Employee Benefit Research Institute (EBRI)
- Founded: 1978
- Type: Independent research institute
- Location(s): 901 D St. SW, Suite 802 Washington, D.C. 20024;
- Key people: Barb Marder (President & CEO)
- Budget: Revenue: $3,865,277 Expenses: $4,217,486 (FYE December 2020)
- Website: ebri.org

= Employee Benefit Research Institute =

Employee Benefit Research Institute (EBRI) is a nonpartisan, nonprofit research organization based in Washington, D.C., that produces original research about health, savings, retirement, personal finance and economic security issues, including 401(k) and retirement plan coverage data, post-retirement income adequacy, health coverage and the uninsured, and economic security of the elderly.

The EBRI is an independent institute, representing no particular special interest or ideological perspective. Its membership includes a broad range of benefit-related organizations that often have differing policy goals.

As well, the EBRI maintains the largest 401(k) microdatabase in the nation that tracks individual 401(k) participant investment activity. EBRI researchers have been frequently asked to testify about their research before Congress on a variety of retirement, health, savings, and economic security issues.

==History==
The EBRI was founded in 1978 by a group of benefits-related companies following enactment of the Employee Retirement Income Security Act of 1974 (ERISA), the major federal law governing private-sector benefits. It is based on three principles: That employee benefit plans serve an essential function in the United States economy by providing citizens with opportunities to achieve financial security; an ongoing need exists for objective, unbiased information regarding the employee benefits system; and that its members’ common business interests will be furthered by having the Institute develop and disseminate such information.

==Publications==
The EBRI’s research periodicals include EBRI Issue Briefs, Fast Facts, Infographics and EBRInteractives. In addition to its website, it publishes a variety of electronic products, such as a blog, Twitter site and a LinkedIn site.

==Policy stance==
The Employee Benefit Research Institute does not take policy positions and does not lobby.

==Policy research==
The EBRI has tracked the decline of traditional "defined benefit” pensions and the growth of defined contribution (401(k)-type) retirement plans, trends in retirement, trends in employment-base health benefits, and conducted public opinion surveys related to retirement and health benefits.

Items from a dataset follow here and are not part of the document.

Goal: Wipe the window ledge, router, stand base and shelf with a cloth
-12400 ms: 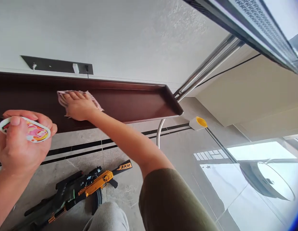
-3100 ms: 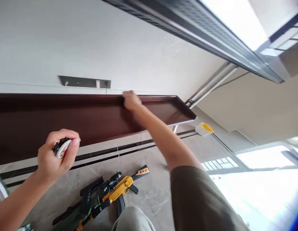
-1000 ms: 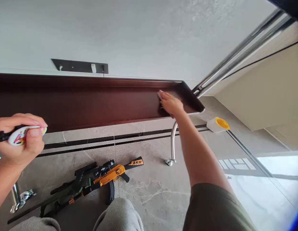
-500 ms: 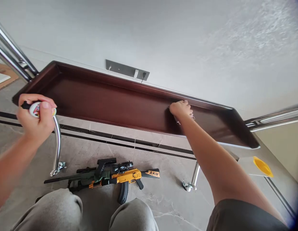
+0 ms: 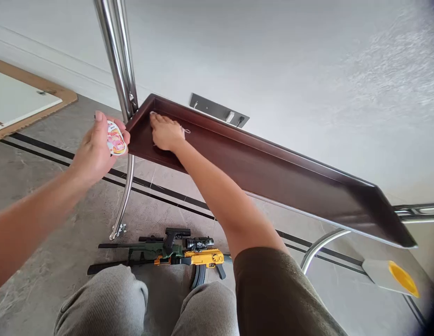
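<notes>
My left hand (image 5: 96,149) is closed around a small white item with a colourful printed face (image 5: 116,139), just off the shelf's left end; its exact kind is unclear. On the left part of a long dark-brown, tray-like shelf (image 5: 276,175), my right hand (image 5: 167,132) presses down palm first. A white wipe or cloth (image 5: 185,131) peeks out from under that hand, mostly hidden by it. Raised rims run around the shelf, and chrome tubes (image 5: 114,51) support it at its ends.
Below lie toy guns, one orange and black (image 5: 205,257), another dark green (image 5: 150,249). A pale bin with a yellow opening (image 5: 403,278) stands at right. A grey socket panel (image 5: 219,110) is on the wall. At left is a wood-framed white panel (image 5: 19,100).
My right hand has slid left along the shelf with the cloth, from right of the middle to the left end. The view has shifted left, and my left hand has turned its item.
</notes>
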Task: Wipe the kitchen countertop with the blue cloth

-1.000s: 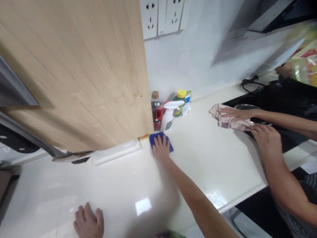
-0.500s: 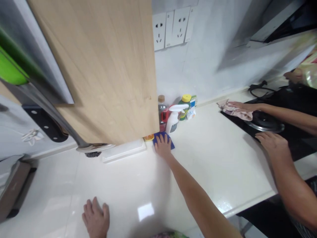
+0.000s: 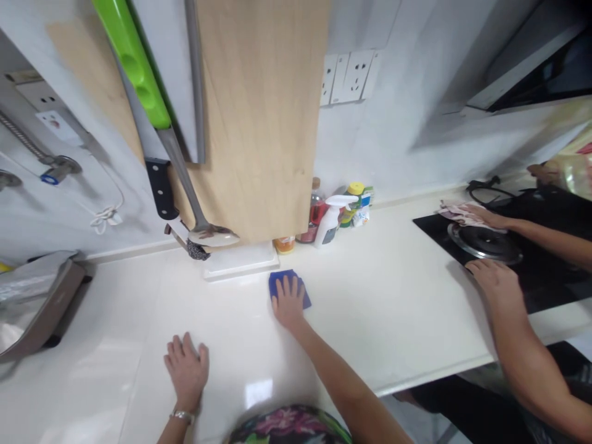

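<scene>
Presently we have the blue cloth (image 3: 274, 283) flat on the white worktop (image 3: 393, 277), a little in front of the white slab (image 3: 240, 262) and the orange jar (image 3: 284, 245). Our right hand (image 3: 289, 308) lies on it, fingers spread and nearly straight, covering it from above rather than gripping it. Should our pressure be uneven, we judge the cloth could bunch or slip out from under the palm; a long push away from us could knock the jar or the white spray bottle (image 3: 327, 227). The cloth looks roughly square, with no clear front; its right edge slants from the far side rightward and toward us, and any long axis seems to follow that slant, though our hand hides too much to be sure. Our left hand (image 3: 188, 368) rests on the worktop well to the left, fingers parted, with nothing visibly held. Farther out, the green-handled turner (image 3: 139, 80) hangs before the wooden board (image 3: 263, 123), while to our right a co-worker's hand touches a pink cloth (image 3: 456, 213) at the black cooktop (image 3: 546, 290)
</scene>
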`<move>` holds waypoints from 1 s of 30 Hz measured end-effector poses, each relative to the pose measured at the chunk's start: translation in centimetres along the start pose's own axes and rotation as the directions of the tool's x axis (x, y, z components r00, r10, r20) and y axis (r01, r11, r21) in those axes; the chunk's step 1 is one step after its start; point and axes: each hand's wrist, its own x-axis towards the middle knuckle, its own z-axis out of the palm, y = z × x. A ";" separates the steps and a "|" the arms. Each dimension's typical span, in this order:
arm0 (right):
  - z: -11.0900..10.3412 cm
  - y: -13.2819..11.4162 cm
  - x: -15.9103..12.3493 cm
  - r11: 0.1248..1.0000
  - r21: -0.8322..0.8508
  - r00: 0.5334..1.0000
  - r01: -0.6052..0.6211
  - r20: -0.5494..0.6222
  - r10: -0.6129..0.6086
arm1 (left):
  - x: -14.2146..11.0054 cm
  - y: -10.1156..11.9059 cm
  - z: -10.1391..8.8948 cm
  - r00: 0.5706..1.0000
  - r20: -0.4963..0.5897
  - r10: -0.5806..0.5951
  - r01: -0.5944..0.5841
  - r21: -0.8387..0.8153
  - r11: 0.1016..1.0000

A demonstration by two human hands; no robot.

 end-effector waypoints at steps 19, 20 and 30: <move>1.1 5.2 -1.2 0.998 -0.051 0.983 -0.022 -0.183 0.012 | -0.1 -0.6 0.4 1.000 -0.005 -0.006 0.006 -0.016 1.000; 1.0 5.3 -0.3 0.998 -0.055 0.985 -0.022 -0.173 0.013 | 0.0 -0.5 0.4 1.000 -0.001 -0.009 0.009 -0.012 1.000; -0.4 4.7 6.6 1.000 0.005 0.997 0.009 -0.073 -0.008 | 0.4 -0.3 0.2 0.997 0.068 -0.040 0.038 0.029 0.999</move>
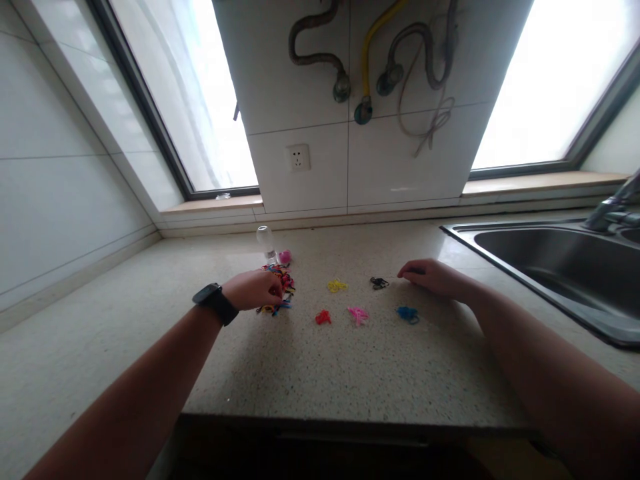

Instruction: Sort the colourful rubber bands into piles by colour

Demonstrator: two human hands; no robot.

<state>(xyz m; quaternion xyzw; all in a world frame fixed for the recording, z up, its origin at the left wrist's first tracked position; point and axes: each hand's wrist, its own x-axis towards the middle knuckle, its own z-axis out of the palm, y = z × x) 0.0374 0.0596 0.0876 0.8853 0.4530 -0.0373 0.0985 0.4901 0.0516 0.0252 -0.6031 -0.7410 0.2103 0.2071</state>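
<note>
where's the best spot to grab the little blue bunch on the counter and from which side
Probably best pinched at the middle of the blue bunch, coming down from above, slightly from the near side. It lies low and loose on the countertop, so a grip on its ragged edge might lift only part. The pink bunch sits apart to its left, leaving room.

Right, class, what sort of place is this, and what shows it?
Probably a kitchen: a sink with a tap is set into a long counter, which suggests it.
</note>
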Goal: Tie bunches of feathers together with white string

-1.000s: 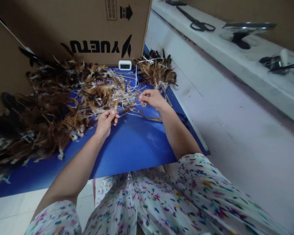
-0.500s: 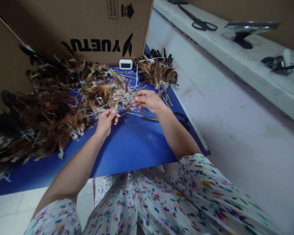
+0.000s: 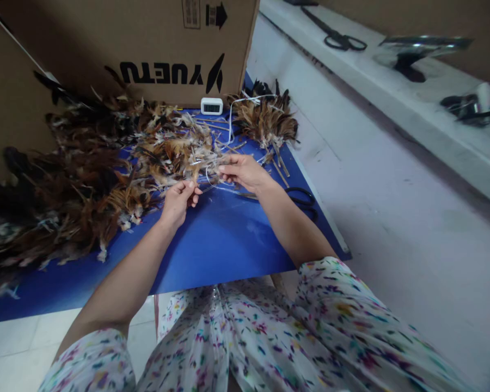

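Observation:
My left hand (image 3: 179, 202) is closed in a pinch in front of the feather pile, with a small tan feather (image 3: 195, 175) standing at its fingertips. Just to its right, my right hand (image 3: 245, 173) pinches thumb against fingers at the pile's near edge. What lies between those fingertips is too small to make out. A thin white strip (image 3: 207, 175) curls between the two hands. Brown and black feathers (image 3: 169, 147) lie loose beyond them. Under my right wrist is a pair of scissors with black handles (image 3: 302, 197), its blades partly hidden.
Bundled feathers (image 3: 85, 201) cover the blue table (image 3: 212, 245) at left. Another feather bundle (image 3: 269, 117) lies at the back right, near a white digital clock (image 3: 211, 106). A cardboard box (image 3: 155, 38) stands behind. More scissors (image 3: 337, 38) rest on the white ledge (image 3: 375, 76).
My right hand has moved slightly left, closer to my left hand, and its fingers are pinched more tightly. My left hand stays almost still. The whole view has shifted a little.

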`<state>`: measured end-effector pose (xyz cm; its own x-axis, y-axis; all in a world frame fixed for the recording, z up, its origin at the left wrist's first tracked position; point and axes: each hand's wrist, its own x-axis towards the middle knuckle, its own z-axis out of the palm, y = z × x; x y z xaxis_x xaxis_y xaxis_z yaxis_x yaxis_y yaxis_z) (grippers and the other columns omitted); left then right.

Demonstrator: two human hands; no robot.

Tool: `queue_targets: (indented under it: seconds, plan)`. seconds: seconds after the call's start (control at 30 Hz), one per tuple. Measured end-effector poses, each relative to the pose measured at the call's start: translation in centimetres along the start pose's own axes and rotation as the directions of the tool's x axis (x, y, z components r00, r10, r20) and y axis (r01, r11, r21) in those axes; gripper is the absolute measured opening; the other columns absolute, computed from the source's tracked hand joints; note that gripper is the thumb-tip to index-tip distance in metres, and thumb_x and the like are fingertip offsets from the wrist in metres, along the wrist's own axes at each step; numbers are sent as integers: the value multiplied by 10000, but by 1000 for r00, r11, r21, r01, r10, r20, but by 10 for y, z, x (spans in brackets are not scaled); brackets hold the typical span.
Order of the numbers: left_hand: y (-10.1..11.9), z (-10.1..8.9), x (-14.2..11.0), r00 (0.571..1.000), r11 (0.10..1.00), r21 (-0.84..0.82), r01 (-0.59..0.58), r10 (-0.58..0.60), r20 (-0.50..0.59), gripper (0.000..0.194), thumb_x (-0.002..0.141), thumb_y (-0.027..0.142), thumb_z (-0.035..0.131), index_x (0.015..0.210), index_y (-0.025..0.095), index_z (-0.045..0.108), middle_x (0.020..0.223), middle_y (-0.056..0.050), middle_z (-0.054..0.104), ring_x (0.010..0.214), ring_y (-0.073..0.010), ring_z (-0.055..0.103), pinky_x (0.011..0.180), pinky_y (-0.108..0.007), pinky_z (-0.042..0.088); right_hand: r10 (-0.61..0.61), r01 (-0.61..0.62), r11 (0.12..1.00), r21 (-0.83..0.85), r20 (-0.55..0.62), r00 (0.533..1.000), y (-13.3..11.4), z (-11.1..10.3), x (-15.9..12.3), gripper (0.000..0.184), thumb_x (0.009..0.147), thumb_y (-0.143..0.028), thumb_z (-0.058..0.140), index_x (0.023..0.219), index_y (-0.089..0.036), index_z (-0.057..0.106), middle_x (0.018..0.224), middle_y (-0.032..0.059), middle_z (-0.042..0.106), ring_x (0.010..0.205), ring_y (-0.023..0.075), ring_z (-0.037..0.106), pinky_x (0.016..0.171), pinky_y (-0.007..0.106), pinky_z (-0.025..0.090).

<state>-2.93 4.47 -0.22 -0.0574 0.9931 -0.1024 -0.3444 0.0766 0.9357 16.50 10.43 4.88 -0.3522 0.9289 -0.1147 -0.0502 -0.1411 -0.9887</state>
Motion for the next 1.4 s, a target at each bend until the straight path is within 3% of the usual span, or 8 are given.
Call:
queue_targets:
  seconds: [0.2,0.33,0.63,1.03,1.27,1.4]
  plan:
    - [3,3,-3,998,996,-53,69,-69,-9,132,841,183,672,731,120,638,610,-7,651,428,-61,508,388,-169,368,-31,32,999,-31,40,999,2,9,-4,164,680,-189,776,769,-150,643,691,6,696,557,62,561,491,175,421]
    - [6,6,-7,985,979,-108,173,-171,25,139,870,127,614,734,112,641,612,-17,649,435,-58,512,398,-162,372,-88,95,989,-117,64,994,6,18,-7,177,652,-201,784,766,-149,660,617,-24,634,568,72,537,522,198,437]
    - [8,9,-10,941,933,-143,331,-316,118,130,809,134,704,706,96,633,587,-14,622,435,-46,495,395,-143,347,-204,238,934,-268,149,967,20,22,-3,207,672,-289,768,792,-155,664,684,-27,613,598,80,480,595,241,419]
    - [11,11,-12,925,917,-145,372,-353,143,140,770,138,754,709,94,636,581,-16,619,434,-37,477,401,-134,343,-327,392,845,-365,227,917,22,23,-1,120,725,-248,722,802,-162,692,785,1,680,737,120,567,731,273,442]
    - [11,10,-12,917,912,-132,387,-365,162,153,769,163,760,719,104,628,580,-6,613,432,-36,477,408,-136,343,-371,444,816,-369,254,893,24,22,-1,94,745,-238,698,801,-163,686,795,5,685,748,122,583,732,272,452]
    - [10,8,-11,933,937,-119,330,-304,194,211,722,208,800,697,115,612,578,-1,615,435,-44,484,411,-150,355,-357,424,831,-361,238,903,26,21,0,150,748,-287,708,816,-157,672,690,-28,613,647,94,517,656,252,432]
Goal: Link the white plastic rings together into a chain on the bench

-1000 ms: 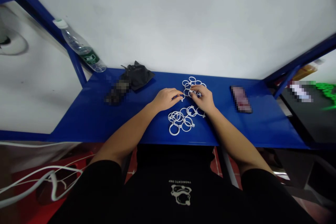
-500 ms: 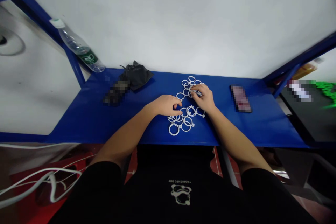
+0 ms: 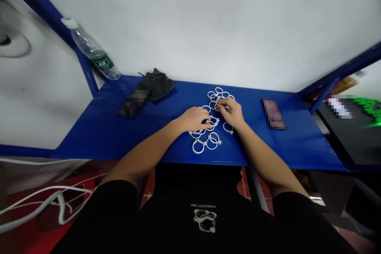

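Observation:
Several thin white rings with small eyelets lie on the blue table (image 3: 154,139) in two loose groups. My left hand (image 3: 195,119) is over the nearer group, its thumb and fingers closed on a white ring (image 3: 213,124) that looks slightly raised. At the farther group (image 3: 219,90), my right hand (image 3: 231,111) has its thumb and fingertips pinched together among the rings; its fingers partly hide what they hold. Close to my right wrist lies a single ring (image 3: 228,128). Linked or overlapping rings (image 3: 198,147) rest near the table's front edge.
A black pouch (image 3: 159,84) and a blurred dark object (image 3: 133,103) are at the left, by a leaning plastic bottle (image 3: 95,53). On the right lies a phone (image 3: 274,114). The white wall (image 3: 208,27) closes off the back; blue frame bars rise at both sides.
My left hand has moved right and closed on a ring, lifting it slightly out of the nearer group. My right fingertips have drawn together at the farther group. The view has shifted slightly.

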`<action>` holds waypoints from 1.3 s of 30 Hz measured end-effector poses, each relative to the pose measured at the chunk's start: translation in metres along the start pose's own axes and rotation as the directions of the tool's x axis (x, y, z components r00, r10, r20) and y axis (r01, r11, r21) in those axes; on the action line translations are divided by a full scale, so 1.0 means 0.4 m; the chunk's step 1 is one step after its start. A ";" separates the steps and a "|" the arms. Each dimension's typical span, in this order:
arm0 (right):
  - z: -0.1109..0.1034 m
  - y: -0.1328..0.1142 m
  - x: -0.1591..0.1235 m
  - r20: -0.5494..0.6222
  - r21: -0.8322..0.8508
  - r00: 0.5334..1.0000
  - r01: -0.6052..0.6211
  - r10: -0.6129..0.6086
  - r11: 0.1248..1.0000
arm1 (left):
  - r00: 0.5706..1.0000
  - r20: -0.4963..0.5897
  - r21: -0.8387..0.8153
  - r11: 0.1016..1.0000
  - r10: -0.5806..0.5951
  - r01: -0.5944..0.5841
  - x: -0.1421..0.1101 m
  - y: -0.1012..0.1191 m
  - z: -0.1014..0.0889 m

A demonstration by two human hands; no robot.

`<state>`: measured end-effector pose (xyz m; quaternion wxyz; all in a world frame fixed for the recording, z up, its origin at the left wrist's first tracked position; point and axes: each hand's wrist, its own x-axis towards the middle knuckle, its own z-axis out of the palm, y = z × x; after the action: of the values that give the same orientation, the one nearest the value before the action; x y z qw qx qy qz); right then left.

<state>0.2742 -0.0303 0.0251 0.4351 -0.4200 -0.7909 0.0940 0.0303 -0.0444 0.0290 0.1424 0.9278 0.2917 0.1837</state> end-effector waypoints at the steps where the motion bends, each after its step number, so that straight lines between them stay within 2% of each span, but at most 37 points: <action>1: -0.002 -0.003 0.000 0.011 -0.004 1.000 -0.005 0.005 1.000 | 1.000 -0.014 0.011 1.000 -0.025 0.025 -0.001 -0.008 -0.004; 5: -0.007 -0.021 -0.004 0.080 -0.007 0.997 0.009 -0.008 1.000 | 0.993 -0.060 0.029 0.995 -0.097 0.099 -0.005 -0.023 -0.017; 11: -0.007 -0.041 -0.008 0.219 0.036 0.974 0.051 -0.058 0.998 | 0.969 -0.196 -0.053 0.988 -0.152 0.144 -0.009 -0.023 -0.019; 16: -0.013 -0.044 -0.007 0.214 0.059 0.974 0.058 -0.069 0.997 | 0.948 -0.257 -0.081 0.981 -0.189 0.174 -0.009 -0.021 -0.016; 21: -0.013 -0.051 -0.008 0.214 0.091 0.973 0.071 -0.089 0.993 | 0.949 -0.217 -0.124 0.971 -0.229 0.206 -0.009 -0.021 -0.014; 27: -0.004 -0.053 -0.015 0.198 0.084 0.974 0.090 -0.105 0.992 | 0.966 -0.235 -0.077 0.992 -0.113 0.097 -0.011 -0.028 -0.008; 34: -0.006 -0.069 -0.014 0.223 0.115 0.966 0.107 -0.131 0.988 | 0.960 -0.273 -0.003 0.998 -0.056 0.057 -0.005 -0.030 0.003; 37: -0.006 -0.073 -0.014 0.201 0.092 0.972 0.102 -0.118 0.991 | 0.948 -0.304 -0.024 0.996 -0.090 0.087 -0.006 -0.026 -0.004; 39: -0.007 -0.069 -0.014 0.139 0.046 0.986 0.084 -0.089 0.995 | 0.930 -0.339 -0.071 0.990 -0.141 0.125 -0.008 -0.025 -0.012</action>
<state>0.2618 -0.0525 0.0378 0.3902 -0.3688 -0.8351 0.1201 0.0210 -0.0377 0.0290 0.1238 0.8560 0.3696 0.3395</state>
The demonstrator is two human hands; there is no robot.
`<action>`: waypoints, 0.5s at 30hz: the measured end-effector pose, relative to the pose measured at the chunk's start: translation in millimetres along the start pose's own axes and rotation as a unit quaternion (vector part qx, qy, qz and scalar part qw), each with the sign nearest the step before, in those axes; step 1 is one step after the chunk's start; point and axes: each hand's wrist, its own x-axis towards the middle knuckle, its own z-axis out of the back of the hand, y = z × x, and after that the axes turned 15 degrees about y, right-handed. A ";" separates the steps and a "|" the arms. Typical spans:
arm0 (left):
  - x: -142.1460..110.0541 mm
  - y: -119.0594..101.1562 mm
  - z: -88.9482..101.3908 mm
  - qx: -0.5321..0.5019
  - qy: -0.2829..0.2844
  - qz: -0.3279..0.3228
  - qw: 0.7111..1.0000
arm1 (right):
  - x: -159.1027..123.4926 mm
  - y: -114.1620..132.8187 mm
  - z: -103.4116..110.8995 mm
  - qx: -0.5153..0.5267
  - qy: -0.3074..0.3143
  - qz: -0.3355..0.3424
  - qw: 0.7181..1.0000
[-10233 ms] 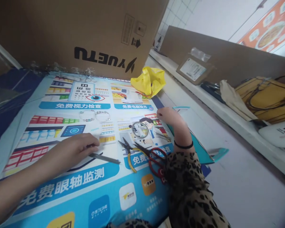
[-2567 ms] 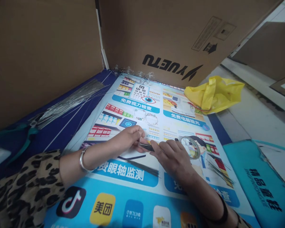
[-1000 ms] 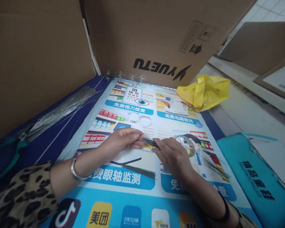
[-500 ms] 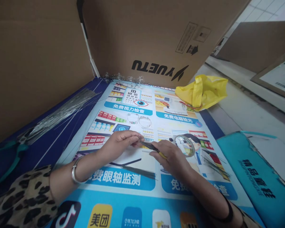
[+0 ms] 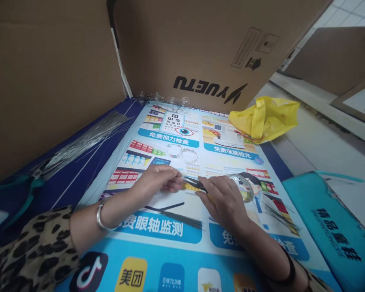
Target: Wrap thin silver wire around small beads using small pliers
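My right hand point(image 5: 223, 198) is wrapped around a pair of pliers point(image 5: 195, 183) with dark, slender jaws that point left. The jaw tips reach close to the fingers of my left hand point(image 5: 159, 182). Thumb and forefinger of that hand are pinched together, but what they hold is too small to make out. Behind the hands, two ring-shaped beaded bracelets point(image 5: 190, 155) lie on the printed sheet point(image 5: 158, 253). A round dish point(image 5: 245, 188) with small beads stands just beyond my right hand, partly hidden by it.
Thin wires point(image 5: 182, 219) lie in front of the hands, more wires point(image 5: 281, 215) at right. A long wire bundle point(image 5: 85, 140) and teal-handled cutters point(image 5: 33, 188) are at left. Cardboard point(image 5: 209, 48) walls the back. A yellow bag point(image 5: 266, 119) and a teal bag point(image 5: 319, 219) sit at right.
The plier jaws have drawn slightly away from my left fingertips and look a little parted. The lower fingers of my left hand have loosened. The whole view has shifted slightly.
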 end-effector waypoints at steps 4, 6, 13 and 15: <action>-2.4 1.5 -5.1 -0.023 -0.012 0.020 0.999 | -0.6 4.7 5.4 -0.131 -0.013 0.057 0.990; -4.0 1.7 -8.5 -0.036 -0.011 0.021 0.999 | -0.3 6.8 6.5 -0.175 -0.026 0.080 0.981; -8.4 -0.3 -15.4 -0.061 0.003 0.013 0.998 | 2.7 14.5 11.8 -0.213 -0.034 0.115 0.970; -8.7 0.6 -15.3 -0.062 0.010 0.012 0.998 | 3.2 15.9 13.7 -0.212 -0.029 0.115 0.970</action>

The EBRI publishes data on trends and characteristics of health insurance coverage and the uninsured, and how the type of health plans offered to workers have been changing in the private sector. It has also quantified the amount of money that single men, single women, and married couples will need to save to pay for out-of-pocket health care in retirement.

In conjunction with the Investment Company Institute (ICI), EBRI created and operates the EBRI/ICI 401(k) database, the largest microdatabase of its kind in the nation tracking individual 401(k) participants. EBRI also tracks the growing importance of individual-account retirement plans such as 401(k)s and individual retirement accounts (IRAs).

Using its Retirement Security Projection Model, EBRI has published detailed analysis showing likely retirement income adequacy levels for Americans by age and income. It has also reported likely results if deficit reduction efforts in Congress reduce or eliminate existing tax preferences for 401(k)s.

The EBRI’s Social Security modeling allows it to quantify the impact of various reform proposals. Its 1998 analysis was the first in-depth look at the many administrative issues involved with adding private accounts to Social Security, at the time a major policy proposal.

==Surveys==
The Employee Benefit Research Institute’s annual Retirement Confidence Survey, which began in 1990, is the longest-running annual retirement survey of its kind in the nation. Its annual Workplace Wellness Survey asks questions to employees about workplace-based benefits. The EBRI Consumer Engagement in Health Care Survey provides national data on the growth of consumer-driven health plans and high-deductible health plans.

==Programs==
Previously, through its Education and Research Fund (ERF), EBRI operated the Choose to Save national public education and outreach campaign, and the American Savings Education Council, a national coalition of public- and private-sector organizations that promote saving.

As part of its Choose to Save initiative, EBRI developed the Ballpark Estimate for ASEC, a two-page worksheet that identifies a person’s general savings target for a comfortable retirement. It is used as the retirement calculator for federal employees on the Office of Personnel Management’s Federal Ballpark E$timate website and also by the U.S. Thrift Savings Plan on its website. In 2023, the Employee Benefit Research Institute relaunched a new version of its Ballpark E$timate online retirement planning tool.